## [WHAT THE TASK ASKS]
The line containing "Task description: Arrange" marks the end: restate word for word every line from the first line of the entries below through that one.

## [LISTED ENTRIES]
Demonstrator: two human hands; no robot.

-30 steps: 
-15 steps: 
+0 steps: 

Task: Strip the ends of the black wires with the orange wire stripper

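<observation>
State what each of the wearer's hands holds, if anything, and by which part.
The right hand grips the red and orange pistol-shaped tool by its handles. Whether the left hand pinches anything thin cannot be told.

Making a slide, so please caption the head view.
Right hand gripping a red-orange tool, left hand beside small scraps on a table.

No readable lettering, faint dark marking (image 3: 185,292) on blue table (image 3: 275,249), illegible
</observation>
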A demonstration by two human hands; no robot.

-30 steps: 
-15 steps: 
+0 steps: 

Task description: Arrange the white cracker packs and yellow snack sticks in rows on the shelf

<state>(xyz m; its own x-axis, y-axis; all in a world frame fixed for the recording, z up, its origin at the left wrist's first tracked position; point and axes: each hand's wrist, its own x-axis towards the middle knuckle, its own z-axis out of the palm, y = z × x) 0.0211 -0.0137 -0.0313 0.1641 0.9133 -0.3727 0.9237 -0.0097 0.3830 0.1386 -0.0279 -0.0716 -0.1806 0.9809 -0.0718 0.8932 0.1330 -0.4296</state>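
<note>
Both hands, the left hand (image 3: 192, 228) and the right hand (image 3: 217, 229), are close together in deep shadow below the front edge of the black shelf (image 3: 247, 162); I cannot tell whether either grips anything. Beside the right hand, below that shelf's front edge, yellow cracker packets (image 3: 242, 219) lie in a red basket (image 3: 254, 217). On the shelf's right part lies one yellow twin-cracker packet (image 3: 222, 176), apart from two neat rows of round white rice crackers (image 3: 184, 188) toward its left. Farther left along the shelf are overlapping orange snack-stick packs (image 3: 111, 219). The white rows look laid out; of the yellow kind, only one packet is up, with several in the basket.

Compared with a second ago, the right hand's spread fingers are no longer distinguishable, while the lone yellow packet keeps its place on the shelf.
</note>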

## [EXPECTED ANSWER]
Demonstrator: two human hands; no robot.

-30 steps: 
-15 steps: 
+0 steps: 

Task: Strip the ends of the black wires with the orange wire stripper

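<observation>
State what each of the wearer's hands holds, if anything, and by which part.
The right hand grips the red and orange pistol-shaped tool by its handles. Whether the left hand pinches anything thin cannot be told.

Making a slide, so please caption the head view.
Right hand gripping a red-orange tool, left hand beside small scraps on a table.

No readable lettering, faint dark marking (image 3: 185,292) on blue table (image 3: 275,249), illegible
</observation>
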A demonstration by two human hands; no robot.

-30 steps: 
-15 steps: 
+0 steps: 

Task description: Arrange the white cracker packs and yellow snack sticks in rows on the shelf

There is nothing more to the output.